GOING OFF KALETRA??
Oct 11, 2001
I TESTED POSITIVE JULY 2000 ALTHO TESTED NEGATIVE EARLIER IN 2000...CD IN 7/00 WAS 33 AND VIRAL LOAD OVER 1MILL...I SOUGHT YOUR HELP WITH MY DR'S IMMEIDATE PLANNED REGIMEN OF 3 KALETRA 2X DAILY, 1 ZERIT 2X DAILY, AND 1 ZIAGEN 2X DAILY...BY SEPT 2000, MY VIRAL LOAD WAS UNDETECABLE AND CD WAS 280..BY 1/01 HOWEVER, A "BLIP" OCCURRED - VIRAL WENT TO 1200...MY DRS IMMEDIATLEY CHANGED THE REGIMEN TO KALETRA 4 2X DAILY, TRIZIVIR 1 2X DAILY, VIRAMUNE 1 2X DAILY, AND ALSO TRICOR TO DEAL WITH ELEVATED TRIGLYCERIDES/CHOLESTEROL(390)..AFTER 6 MONTHS, TODAY, OCT 8, 2001, MY CD IS AT 315, VIRAL FOR 6 MOS REMAINS UNDETECTABLE AND CHOLESTEROL DOWN TO 143...NOW DR WANTS TO TAKE ME OFF THE KALETRA ALTOGETHER AND REMAIN ON THE VIRAMUNE AND TRIZIVIR AT SAME DOSAGE LEVELS. I AGREE BASED ON WHAT LITTLE I KNOW AND AM EXCITED BECAUSE I AM TERRIFIED ABOUT THE LONG TERM EFFECTS OF THE PROTEASE INHIBITORS (KALETRA) WITH REGARD TO LIPODYSTROPHY, BLAOTING, WASTING...WHAT ARE YOUR THOUGHTS? RISKS? ADVICE? CAUTION? DO YOU AGREE WITH MY DR?. THIS SEEMS TO BE A HIGHLY VIRULENT STRAIN CONSIDERING HOW QUICKLY IT TOOK OVER MY IMMUNE SYSTEM. I FEEL SO LUCKY THAT I HAVE RECOVERED AND MY IMMUNE SYSTEM SEEMS TO HAVE BOUNCED BACK. ANY INFO YOU MAY BE ABLE TO PASS ON WOULD BE GREATLY APPRECIATED ....THANK YOU FOR YOUR HELP, AS ALWAYS!
Response from Dr. Pavia
Your situation is indeed fairly unusual. You were started on treatment during acute primary infection with a very low CD4 count, and have had a somewhat slow bounce back. It was reasonable to start on a very aggressive regimen. The question I would raise is what does the blip mean? If it was truly a blip, then the next level would have returned to undetectable without a change in medication, and your current regimen should be simplified. I think this is fairly likely.

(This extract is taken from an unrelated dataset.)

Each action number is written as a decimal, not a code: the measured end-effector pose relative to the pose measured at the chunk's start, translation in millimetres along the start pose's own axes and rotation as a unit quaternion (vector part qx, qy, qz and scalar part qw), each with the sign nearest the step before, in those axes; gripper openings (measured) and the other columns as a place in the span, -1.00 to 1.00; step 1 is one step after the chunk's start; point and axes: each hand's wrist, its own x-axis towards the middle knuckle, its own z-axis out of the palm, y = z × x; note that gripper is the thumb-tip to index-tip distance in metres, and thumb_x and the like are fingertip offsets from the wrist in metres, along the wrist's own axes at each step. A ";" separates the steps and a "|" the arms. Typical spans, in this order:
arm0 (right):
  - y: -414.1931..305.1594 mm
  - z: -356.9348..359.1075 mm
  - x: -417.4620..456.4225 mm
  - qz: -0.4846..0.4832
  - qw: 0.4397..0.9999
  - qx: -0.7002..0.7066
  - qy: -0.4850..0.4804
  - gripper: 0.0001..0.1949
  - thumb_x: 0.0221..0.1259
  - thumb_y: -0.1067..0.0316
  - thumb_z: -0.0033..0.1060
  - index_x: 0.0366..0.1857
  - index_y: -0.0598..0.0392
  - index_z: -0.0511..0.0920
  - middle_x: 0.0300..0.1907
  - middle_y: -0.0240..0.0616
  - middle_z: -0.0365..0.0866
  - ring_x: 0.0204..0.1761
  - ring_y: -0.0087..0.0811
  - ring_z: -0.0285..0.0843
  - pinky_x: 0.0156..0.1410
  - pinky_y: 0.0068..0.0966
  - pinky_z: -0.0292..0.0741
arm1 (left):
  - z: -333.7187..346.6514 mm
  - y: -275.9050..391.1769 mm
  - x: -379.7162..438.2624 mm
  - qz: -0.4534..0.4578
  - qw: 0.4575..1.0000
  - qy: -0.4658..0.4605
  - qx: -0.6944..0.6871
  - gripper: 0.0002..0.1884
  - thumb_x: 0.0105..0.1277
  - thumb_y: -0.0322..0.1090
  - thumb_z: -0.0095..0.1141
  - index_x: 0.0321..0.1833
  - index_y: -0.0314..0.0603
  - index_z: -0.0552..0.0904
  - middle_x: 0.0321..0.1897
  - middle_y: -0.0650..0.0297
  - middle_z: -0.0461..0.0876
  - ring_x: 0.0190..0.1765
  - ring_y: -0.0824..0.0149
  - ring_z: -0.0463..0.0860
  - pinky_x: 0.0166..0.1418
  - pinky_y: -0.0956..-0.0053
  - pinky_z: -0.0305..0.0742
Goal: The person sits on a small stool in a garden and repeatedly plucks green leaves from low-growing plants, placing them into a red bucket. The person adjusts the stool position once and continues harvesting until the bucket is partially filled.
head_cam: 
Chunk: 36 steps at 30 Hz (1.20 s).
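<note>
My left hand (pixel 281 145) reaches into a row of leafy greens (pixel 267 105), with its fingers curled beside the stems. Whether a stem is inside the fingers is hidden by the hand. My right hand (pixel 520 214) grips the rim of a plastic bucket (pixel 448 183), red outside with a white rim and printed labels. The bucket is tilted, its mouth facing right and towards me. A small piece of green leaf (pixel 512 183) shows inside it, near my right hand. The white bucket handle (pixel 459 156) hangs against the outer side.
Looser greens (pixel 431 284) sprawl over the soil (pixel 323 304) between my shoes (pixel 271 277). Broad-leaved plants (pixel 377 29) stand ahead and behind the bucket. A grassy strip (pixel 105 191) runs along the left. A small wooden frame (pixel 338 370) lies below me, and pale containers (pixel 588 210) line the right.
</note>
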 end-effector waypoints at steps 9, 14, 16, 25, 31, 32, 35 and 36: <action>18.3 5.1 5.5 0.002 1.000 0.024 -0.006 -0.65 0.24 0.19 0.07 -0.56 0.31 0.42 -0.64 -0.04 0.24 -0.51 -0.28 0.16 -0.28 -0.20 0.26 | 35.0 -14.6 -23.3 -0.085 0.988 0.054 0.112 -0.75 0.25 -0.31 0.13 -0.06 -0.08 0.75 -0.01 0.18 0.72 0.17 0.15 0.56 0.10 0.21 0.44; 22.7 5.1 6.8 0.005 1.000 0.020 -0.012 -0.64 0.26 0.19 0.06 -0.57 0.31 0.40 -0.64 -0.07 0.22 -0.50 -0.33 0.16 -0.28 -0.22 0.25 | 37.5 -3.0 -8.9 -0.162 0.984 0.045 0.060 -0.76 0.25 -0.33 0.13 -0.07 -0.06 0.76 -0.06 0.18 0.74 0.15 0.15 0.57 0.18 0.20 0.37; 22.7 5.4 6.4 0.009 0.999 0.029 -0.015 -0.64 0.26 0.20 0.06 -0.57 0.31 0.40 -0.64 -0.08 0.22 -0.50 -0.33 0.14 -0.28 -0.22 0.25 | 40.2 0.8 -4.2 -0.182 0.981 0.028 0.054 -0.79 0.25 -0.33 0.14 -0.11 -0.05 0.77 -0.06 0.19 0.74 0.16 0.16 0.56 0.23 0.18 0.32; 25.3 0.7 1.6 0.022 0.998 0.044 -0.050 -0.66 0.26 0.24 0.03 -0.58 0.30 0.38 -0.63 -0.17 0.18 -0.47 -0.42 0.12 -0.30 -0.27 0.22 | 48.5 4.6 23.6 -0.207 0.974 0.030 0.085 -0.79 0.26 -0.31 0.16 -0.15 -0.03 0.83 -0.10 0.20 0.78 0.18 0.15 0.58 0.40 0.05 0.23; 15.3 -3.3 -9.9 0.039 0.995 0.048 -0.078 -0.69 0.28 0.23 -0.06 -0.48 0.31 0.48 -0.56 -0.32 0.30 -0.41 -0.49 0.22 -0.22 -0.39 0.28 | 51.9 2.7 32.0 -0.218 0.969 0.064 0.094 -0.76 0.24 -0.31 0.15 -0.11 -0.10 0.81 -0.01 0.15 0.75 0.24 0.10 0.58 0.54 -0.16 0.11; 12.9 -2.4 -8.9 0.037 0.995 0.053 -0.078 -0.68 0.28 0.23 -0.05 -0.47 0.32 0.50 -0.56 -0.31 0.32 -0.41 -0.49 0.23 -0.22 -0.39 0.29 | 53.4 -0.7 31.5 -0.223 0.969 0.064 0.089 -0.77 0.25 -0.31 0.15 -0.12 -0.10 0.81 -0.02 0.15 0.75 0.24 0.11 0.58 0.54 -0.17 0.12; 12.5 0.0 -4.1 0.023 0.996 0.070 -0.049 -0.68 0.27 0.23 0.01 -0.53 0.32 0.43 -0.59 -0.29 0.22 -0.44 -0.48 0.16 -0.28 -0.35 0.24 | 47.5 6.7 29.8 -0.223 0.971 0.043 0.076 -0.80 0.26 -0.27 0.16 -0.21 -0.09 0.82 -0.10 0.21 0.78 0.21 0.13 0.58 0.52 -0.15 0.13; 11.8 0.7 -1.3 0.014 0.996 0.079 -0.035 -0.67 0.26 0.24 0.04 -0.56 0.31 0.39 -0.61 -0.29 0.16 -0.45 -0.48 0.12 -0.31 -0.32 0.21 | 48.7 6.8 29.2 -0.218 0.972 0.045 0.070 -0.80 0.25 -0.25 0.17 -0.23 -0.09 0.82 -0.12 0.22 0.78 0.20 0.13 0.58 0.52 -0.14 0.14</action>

The other possibility is the emergence of resistance. However, it generally takes a while and multiple mutations to develop resistance to each of the drugs you were on, Kaletra, Zerit, and Ziagen. But, if you were infected by a person who had very resistant virus, it is possible. Do you know your "source"? Can you find out what his treatment history and resistance test looks like? Did you by any chance have a genotype or phenotype done on the virus during the blip.
Having raised those questions, which may not be answerable, I think it is a reasonable plan to simplify your regimen. Three or four drugs should be able to maintain suppression, and reduce the burden of side effects. Stopping the Kaletra makes the most sense to me, but you could even argue for going down to trizivir alone, particularly if your source did not have resistant virus.